John Bogle passed away recently. He understood financial markets, as we do, that they have a stewardship responsibility inside capitalism to support real wealth creation which raises the living standards of all fairly.
He opened financial markets for ordinary people – the arms and legs of capitalism – by making no-frills, low cost index funds easily available. He started a company, Vanguard Group, in 1975.
Vanguard’s business model allowed investors to minimize their risks by investing in a diversified portfolio of company stocks and so avoid the fees charged by fund managers who bought and sold individual stocks for their clients but who most often failed to outperform the market.
Vanguard was set up as a non-profit with its mutual funds and fund shareholders as owners of the business. Profits were plowed back into the business to reduce fees charged to buyers of its funds. Vanguard now manages $5 trillion globally. Vanguard has an expense ratio substantially lower than any other fund complex in the world.
Then, in 1977, Vanguard marketed its funds directly to individual investors and did not require them to go through brokers, who took fees for their service.
Bogle’s investment philosophy was to mimic the market, not try to outsmart other investors in the short run. Rather, his approach was to grow the market over time – little by little, but steady, year after year. This minimized the risk of loss which kept many with small or no fortunes from putting their assets at hazard in equity markets. Investors could obtain a market rate of return at lower cost with index funds. Even today, almost half of all American households don’t invest for the future at all.
Taken altogether, many Americans are richer and the financial industry poorer thanks to John Bogle. Warren Buffet said that John “did more for American investors … than any individual I’ve known.”
Bogle understood that it was the financial service industry that chased risk in order to get higher returns – greed for money. He saw Wall Street as “Financialism,” not honest capitalism. Bogle argued that financial advisors had a duty to be good stewards of the best interests of their clients only.
Bogle’s strategy was encouraged by federal government tax policies in the authorization of IRAs (individual retirement accounts) and 401(k) savings plans. These two arrangements allowed investors to defer the payment of taxes on their earnings in such funds. Index funds are now just under 30% of the stock market.
He received me graciously in December 2012. He had liked what I had written in my book Moral Capitalism – ”Moral Responsibility is a form of stewardship, of agency, of fiduciary undertaking. … it is a vision of mutuality, of service, of both self and others.”
In giving me a copy of his book The Clash of Cultures, he signed it with this word of encouragement: “Press on – Regardless!”

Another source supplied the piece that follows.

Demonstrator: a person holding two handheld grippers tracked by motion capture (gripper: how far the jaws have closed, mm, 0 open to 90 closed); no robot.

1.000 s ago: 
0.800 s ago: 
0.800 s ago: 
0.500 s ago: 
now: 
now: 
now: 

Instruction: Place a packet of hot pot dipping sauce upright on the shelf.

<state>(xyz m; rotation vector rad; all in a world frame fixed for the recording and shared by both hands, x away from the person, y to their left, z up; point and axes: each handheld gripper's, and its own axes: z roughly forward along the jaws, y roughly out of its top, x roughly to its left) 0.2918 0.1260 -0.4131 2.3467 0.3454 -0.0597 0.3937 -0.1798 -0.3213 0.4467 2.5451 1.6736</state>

John differentiated between investment and speculation. The first was good use of money and the second was just gambling to make a money play off the misjudgment of others about the odds of future contingencies happening or not. He understood that speculation did not necessarily create new wealth; it just moved money around from some to others, as happens in any poker game.
Bogle called his industry “The poster-boy for one of the most baneful chapters in the modern history of capitalism.”
Another one of his books, which I have, is just called Enough.